* _ACTIVITY_
The reply should hold only the lines from the one with "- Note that" to the one with "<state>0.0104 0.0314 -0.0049", both ends kept, exactly as they appear below, without any pictures.

============

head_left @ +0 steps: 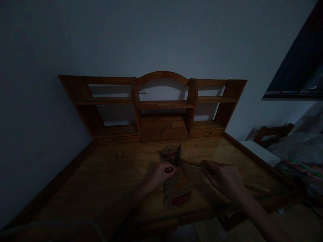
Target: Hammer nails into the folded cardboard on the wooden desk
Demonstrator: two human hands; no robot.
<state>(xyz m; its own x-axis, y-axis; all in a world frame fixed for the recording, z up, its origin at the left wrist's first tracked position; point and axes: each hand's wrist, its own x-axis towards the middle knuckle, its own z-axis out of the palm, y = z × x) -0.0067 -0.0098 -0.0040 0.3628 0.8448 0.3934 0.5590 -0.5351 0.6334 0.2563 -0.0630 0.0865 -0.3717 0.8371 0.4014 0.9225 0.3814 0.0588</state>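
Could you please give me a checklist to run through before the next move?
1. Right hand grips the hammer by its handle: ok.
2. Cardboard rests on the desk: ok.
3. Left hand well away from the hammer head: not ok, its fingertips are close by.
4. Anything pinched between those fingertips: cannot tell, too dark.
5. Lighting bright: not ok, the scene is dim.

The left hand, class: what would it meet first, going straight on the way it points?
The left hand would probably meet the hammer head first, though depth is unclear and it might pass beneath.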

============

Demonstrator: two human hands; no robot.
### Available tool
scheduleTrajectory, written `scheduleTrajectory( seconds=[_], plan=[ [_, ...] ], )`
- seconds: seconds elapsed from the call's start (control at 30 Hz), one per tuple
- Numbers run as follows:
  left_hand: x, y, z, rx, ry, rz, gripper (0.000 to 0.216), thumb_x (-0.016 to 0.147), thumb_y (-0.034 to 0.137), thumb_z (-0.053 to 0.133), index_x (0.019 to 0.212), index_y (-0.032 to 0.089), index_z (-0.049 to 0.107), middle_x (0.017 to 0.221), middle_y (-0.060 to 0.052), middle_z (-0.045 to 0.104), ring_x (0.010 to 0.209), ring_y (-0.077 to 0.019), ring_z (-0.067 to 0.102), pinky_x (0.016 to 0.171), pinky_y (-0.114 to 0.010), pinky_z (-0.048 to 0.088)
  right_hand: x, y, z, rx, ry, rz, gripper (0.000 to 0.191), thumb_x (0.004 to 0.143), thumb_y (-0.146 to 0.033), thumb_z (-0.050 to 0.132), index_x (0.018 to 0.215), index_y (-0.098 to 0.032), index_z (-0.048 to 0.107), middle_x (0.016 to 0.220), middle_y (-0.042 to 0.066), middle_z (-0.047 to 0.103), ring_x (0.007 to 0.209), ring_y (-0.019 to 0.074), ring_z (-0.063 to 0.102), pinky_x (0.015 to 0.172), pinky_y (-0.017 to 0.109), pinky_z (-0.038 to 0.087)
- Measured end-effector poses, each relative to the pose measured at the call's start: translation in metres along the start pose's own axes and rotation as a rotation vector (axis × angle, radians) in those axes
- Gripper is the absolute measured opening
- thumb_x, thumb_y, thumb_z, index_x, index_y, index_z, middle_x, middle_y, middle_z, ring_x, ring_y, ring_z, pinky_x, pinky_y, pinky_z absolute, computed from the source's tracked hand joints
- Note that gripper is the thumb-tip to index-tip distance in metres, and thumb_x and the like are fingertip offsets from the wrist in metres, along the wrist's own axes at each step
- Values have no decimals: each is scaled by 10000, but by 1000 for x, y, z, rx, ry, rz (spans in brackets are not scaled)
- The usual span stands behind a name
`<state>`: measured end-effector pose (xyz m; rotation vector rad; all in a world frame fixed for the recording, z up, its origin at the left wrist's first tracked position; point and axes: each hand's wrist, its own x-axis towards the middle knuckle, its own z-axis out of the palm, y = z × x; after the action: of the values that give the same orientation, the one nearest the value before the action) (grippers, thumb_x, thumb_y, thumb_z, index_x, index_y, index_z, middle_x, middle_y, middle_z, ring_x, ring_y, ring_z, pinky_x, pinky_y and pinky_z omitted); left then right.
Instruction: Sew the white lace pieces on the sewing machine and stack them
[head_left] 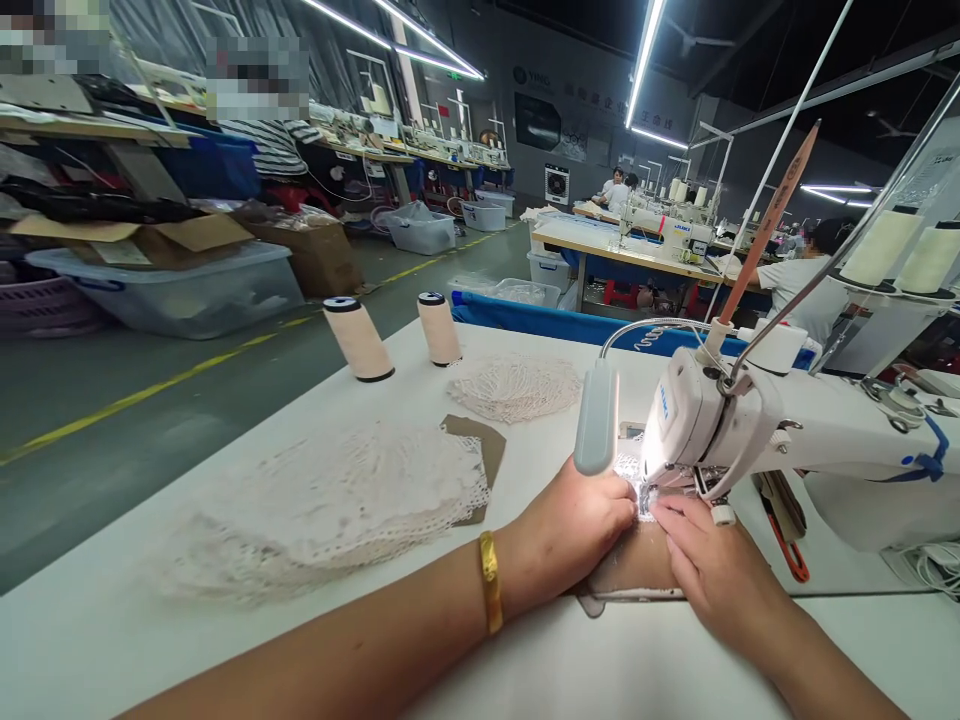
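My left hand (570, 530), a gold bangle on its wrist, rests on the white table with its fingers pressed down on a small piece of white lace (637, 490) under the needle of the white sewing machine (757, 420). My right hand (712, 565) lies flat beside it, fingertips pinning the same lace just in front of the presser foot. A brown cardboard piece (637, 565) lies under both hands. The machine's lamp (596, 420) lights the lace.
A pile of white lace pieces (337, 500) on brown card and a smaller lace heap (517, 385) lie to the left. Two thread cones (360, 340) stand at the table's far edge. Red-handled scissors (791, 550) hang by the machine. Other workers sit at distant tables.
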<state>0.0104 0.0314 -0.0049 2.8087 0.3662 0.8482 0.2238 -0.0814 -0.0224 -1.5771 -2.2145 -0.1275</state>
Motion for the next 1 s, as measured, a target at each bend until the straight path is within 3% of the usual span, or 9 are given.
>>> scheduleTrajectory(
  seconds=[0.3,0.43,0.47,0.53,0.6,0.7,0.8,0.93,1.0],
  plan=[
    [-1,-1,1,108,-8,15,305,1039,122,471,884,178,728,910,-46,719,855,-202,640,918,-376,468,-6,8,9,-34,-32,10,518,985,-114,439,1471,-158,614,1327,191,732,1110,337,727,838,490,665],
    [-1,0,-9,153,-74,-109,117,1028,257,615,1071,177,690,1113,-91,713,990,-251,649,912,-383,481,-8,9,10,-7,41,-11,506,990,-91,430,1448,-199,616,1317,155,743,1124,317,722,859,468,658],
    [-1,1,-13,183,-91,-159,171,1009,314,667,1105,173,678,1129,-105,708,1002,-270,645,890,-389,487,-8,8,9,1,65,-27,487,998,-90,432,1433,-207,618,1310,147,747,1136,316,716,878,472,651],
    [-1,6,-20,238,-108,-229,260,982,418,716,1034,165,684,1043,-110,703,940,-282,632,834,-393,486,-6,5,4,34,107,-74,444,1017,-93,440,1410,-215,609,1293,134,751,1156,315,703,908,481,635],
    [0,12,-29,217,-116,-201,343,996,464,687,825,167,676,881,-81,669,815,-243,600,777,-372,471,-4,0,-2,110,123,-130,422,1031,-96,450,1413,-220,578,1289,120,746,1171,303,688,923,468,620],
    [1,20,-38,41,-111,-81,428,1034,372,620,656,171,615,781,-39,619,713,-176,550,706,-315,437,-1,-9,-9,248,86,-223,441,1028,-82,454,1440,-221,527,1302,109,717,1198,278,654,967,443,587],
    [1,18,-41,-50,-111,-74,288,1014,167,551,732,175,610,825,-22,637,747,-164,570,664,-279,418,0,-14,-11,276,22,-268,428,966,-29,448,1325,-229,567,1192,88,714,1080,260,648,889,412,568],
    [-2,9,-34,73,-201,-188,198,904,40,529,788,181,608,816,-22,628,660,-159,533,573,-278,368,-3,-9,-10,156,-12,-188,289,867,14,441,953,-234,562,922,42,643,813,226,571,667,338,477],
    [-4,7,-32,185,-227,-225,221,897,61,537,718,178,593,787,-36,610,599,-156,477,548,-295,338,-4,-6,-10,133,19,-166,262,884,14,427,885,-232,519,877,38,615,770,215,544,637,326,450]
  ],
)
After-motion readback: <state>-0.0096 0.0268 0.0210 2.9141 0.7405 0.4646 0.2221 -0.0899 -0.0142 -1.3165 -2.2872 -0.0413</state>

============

* _ANSWER TO THIS EXERCISE_
- Note that gripper is the thumb-tip to index-tip distance in metres, and thumb_x and the like are fingertip offsets from the wrist in metres, along the wrist's own axes at each step
- Values have no decimals: each is scaled by 10000, but by 1000 for x, y, z, rx, ry, rz (spans in brackets are not scaled)
- The usual span stands behind a name
`<state>`: measured end-effector pose (xyz m; rotation vector rad; all in a world frame fixed for the recording, z up, its origin at the left wrist's first tracked position; point and axes: each hand's wrist, its own x-axis towards the middle knuckle, its own z-axis out of the palm, y = z × x; after the action: of the values that give the same orientation, the one nearest the value before the action) (grippers, thumb_x, thumb_y, thumb_z, index_x, index_y, index_z, middle_x, middle_y, middle_z, ring_x, ring_y, ring_z, pinky_x, pinky_y and pinky_z omitted); left then right.
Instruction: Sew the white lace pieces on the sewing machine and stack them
[head_left] 
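My left hand (570, 530), a gold bangle on its wrist, rests on the white table with its fingers pressed down on a small piece of white lace (637, 490) under the needle of the white sewing machine (757, 420). My right hand (712, 565) lies flat beside it, fingertips pinning the same lace just in front of the presser foot. A brown cardboard piece (637, 565) lies under both hands. The machine's lamp (596, 420) lights the lace.
A pile of white lace pieces (337, 500) on brown card and a smaller lace heap (517, 385) lie to the left. Two thread cones (360, 340) stand at the table's far edge. Red-handled scissors (791, 550) hang by the machine. Other workers sit at distant tables.
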<state>0.0104 0.0314 -0.0049 2.8087 0.3662 0.8482 0.2238 -0.0814 -0.0224 -1.5771 -2.2145 -0.1275</state>

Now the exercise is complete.